■ Dataset extract:
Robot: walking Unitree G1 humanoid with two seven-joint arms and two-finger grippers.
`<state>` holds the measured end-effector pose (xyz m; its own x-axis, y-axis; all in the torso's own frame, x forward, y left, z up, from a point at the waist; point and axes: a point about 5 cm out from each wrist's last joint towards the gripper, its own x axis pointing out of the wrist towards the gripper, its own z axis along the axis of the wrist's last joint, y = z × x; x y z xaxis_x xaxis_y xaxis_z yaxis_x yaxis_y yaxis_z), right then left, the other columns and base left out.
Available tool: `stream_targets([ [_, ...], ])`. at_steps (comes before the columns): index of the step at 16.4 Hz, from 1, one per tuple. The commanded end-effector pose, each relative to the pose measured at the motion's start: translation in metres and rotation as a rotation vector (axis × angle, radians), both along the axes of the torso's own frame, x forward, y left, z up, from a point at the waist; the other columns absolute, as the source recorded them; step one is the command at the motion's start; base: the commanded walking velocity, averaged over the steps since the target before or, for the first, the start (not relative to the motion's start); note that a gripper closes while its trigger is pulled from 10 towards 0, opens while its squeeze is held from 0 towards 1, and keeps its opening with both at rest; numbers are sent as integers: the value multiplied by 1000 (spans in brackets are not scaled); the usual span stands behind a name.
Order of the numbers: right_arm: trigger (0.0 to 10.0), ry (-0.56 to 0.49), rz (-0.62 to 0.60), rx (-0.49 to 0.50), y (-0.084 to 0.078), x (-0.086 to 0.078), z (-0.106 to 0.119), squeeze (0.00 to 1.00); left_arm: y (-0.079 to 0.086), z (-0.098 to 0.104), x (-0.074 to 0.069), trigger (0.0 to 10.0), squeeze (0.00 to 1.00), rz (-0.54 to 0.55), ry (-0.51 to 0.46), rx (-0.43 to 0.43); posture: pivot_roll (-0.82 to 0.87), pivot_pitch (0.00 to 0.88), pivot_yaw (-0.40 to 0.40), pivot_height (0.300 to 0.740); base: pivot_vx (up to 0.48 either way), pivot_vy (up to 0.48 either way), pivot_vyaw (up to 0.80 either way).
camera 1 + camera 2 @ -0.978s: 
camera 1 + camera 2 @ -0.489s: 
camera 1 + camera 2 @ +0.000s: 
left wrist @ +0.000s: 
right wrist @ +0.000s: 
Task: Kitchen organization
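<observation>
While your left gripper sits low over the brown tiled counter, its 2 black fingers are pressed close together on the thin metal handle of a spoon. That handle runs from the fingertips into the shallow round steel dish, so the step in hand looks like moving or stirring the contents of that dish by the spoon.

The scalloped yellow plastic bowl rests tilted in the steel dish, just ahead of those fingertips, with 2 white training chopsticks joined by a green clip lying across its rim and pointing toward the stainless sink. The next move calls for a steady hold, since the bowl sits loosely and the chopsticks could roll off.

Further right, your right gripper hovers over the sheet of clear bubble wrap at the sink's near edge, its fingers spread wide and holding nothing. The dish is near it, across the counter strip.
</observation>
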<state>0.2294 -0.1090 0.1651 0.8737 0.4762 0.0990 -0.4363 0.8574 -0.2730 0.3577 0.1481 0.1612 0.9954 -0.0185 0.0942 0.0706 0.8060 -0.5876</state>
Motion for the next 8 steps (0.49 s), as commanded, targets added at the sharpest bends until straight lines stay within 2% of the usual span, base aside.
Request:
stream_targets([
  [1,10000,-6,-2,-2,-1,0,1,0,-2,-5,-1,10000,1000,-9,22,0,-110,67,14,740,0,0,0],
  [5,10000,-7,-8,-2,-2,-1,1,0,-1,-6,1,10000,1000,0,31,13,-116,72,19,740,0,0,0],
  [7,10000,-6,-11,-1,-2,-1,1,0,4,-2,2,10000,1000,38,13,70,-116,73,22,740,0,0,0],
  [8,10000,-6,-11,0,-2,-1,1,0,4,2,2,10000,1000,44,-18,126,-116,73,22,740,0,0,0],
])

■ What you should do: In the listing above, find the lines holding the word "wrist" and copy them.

■ Expected output:
`<state>` holds the measured end-effector pose (xyz m; its own x-axis, y-axis; all in the torso's own frame, x forward, y left, z up, from a point at the waist; point and axes: a point about 5 cm out from each wrist's last joint towards the gripper, its own x axis pointing out of the wrist towards the gripper, its own z axis along the axis of the wrist's last joint, y = z × x; x y z xaxis_x xaxis_y xaxis_z yaxis_x yaxis_y yaxis_z), right then left, the other columns and base left out.
left wrist @ +0.000s: 
right wrist @ +0.000s: 

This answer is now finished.